The year may have started off slow for national housing activity, but it looks like 2019 is going to end on a good note, according to the latest monthly report from the Canadian Real Estate Association.
Based on MLS systems across the country, sales activity in October 2019 was nearly 20% higher than the six-year low hit in February 2019, but there was a slight dip in sales in the Greater Toronto Area and Hamilton-Burlington.
"Steady national activity in October hides how the mortgage stress-test remains a drag on many local housing markets where the balance between supply and demand favours homebuyers in purchase negotiations," says Jason Stephen, president of CREA. "That said, all real estate is local, so market balance varies depending on location, housing type, and price segment. Nobody knows that better than a professional REALTOR®, your best source for information and guidance when negotiating the sale or purchase of a home.”
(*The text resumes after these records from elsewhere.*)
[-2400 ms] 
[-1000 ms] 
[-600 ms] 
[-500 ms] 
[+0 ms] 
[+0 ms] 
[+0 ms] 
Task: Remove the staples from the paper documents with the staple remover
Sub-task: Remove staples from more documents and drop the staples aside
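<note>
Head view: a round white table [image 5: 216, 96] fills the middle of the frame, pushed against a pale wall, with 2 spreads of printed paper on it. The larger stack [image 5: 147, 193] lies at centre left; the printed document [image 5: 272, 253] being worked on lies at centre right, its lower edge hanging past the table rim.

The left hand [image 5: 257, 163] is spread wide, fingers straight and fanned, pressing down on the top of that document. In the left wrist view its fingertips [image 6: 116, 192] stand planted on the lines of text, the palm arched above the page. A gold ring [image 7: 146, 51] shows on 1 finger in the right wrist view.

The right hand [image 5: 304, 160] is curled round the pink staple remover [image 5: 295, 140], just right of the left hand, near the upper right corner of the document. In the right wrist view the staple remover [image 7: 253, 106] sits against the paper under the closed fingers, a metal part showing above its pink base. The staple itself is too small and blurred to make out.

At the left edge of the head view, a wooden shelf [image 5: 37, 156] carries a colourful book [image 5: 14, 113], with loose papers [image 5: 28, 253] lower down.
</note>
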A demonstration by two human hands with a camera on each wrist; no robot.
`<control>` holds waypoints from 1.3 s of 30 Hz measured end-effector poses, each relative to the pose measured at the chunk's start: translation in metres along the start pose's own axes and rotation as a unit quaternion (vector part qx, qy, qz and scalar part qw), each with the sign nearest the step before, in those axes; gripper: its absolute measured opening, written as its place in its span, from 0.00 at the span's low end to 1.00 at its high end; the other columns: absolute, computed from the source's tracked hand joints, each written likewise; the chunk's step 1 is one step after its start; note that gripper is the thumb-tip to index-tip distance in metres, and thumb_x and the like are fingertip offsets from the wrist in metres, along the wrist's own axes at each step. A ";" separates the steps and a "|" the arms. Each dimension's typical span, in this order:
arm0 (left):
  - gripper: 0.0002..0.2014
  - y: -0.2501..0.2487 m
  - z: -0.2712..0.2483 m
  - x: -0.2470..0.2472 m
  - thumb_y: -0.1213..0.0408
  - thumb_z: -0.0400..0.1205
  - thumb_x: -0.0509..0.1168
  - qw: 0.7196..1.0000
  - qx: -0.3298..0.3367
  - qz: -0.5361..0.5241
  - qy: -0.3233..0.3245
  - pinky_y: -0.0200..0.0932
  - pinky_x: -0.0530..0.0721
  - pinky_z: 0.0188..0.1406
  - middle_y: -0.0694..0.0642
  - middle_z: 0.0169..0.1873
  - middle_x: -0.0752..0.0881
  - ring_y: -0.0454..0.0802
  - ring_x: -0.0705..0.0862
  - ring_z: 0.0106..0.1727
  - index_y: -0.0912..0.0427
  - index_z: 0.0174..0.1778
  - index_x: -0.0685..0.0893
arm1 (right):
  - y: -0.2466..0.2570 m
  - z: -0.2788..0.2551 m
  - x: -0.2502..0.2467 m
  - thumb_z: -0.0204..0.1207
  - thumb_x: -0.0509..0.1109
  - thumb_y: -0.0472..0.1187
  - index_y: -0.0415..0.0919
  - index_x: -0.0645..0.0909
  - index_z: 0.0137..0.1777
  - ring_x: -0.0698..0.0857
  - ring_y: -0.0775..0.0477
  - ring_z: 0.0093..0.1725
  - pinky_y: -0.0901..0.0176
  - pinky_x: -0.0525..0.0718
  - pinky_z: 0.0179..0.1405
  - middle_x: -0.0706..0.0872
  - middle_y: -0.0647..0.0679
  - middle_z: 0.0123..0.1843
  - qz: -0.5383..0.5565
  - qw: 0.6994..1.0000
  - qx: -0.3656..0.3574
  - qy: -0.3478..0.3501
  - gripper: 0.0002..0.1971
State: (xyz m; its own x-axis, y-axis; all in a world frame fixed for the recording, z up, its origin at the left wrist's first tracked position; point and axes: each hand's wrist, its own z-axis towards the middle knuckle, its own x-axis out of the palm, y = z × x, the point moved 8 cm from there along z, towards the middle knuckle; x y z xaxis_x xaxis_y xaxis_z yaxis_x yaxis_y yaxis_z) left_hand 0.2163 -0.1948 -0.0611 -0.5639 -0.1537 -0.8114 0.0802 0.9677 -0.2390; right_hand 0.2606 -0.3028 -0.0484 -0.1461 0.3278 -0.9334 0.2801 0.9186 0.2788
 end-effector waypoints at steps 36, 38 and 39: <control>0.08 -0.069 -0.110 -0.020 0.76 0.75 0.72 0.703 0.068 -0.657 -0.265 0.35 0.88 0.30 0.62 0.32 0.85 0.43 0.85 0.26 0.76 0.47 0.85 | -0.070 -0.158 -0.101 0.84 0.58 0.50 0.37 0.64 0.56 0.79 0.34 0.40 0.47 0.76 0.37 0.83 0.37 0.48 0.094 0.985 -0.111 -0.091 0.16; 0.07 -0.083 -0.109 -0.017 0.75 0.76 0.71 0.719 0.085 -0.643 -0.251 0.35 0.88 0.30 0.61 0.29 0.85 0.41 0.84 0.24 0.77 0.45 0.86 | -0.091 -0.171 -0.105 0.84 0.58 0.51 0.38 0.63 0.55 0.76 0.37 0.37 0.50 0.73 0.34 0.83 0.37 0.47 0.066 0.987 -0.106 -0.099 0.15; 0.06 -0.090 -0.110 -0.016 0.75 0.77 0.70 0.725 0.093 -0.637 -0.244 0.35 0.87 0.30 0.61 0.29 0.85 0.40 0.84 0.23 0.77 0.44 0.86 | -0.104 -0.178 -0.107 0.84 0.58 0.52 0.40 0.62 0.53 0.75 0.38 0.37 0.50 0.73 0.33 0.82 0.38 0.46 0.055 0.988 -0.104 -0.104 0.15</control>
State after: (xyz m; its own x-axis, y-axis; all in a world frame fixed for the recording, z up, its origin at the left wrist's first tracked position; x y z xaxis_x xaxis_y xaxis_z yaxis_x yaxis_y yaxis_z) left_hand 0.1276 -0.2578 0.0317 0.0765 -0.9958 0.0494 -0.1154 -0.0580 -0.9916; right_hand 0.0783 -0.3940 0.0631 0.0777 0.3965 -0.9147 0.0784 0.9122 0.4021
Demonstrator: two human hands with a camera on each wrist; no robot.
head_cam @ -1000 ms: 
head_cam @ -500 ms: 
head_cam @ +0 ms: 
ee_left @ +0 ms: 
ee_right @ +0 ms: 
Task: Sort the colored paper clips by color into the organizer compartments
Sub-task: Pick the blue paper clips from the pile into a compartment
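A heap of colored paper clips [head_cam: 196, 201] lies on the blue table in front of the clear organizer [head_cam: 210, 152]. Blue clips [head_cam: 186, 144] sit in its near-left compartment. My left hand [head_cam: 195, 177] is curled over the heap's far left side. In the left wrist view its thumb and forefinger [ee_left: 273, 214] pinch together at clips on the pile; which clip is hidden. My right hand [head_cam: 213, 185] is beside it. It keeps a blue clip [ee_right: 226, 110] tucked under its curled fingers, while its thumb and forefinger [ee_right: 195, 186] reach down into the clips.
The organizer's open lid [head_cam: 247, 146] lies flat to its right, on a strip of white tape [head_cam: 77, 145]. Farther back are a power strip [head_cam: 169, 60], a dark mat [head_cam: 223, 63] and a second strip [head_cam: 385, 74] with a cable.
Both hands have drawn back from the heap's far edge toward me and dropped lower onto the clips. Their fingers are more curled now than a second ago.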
On a national level, new listings fell 1.8%, with the biggest drops in the GTA and Ottawa. With sales activity steadily rising and new listings gradually dropping, the country’s market is tightening.
As of the end of October, there were 4.4 months of inventory across Canada, which is the lowest supply since April 2017. The long-term average is 5.3 months. It’s important to remember that Canadian markets differ significantly when it comes to supply challenges. For example, the Prairies and Newfoundland and Labrador are oversupplied, while Ontario is lacking supply.
"It's a full-blown buyer's market or on the cusp of one in a number of housing markets across the Prairies and in Newfoundland," says Gregory Klump, CREA's Chief Economist. "Homebuyers there have the upper hand in purchase negotiations and the mortgage stress-test has contributed to that by reducing the number of competing buyers who can qualify for mortgage financing while market conditions are in their favour."
Though listings were down in the GTA, the CREA notes that home prices are rebounding in the Greater Golden Horseshoe, and Ontario as a whole is experiencing slightly aggressive price acceleration.
The national average home price in October 2019 was approximately $525,000. If you remove the most expensive markets — the GTA and Greater Vancouver — then the average is closer to $400,000.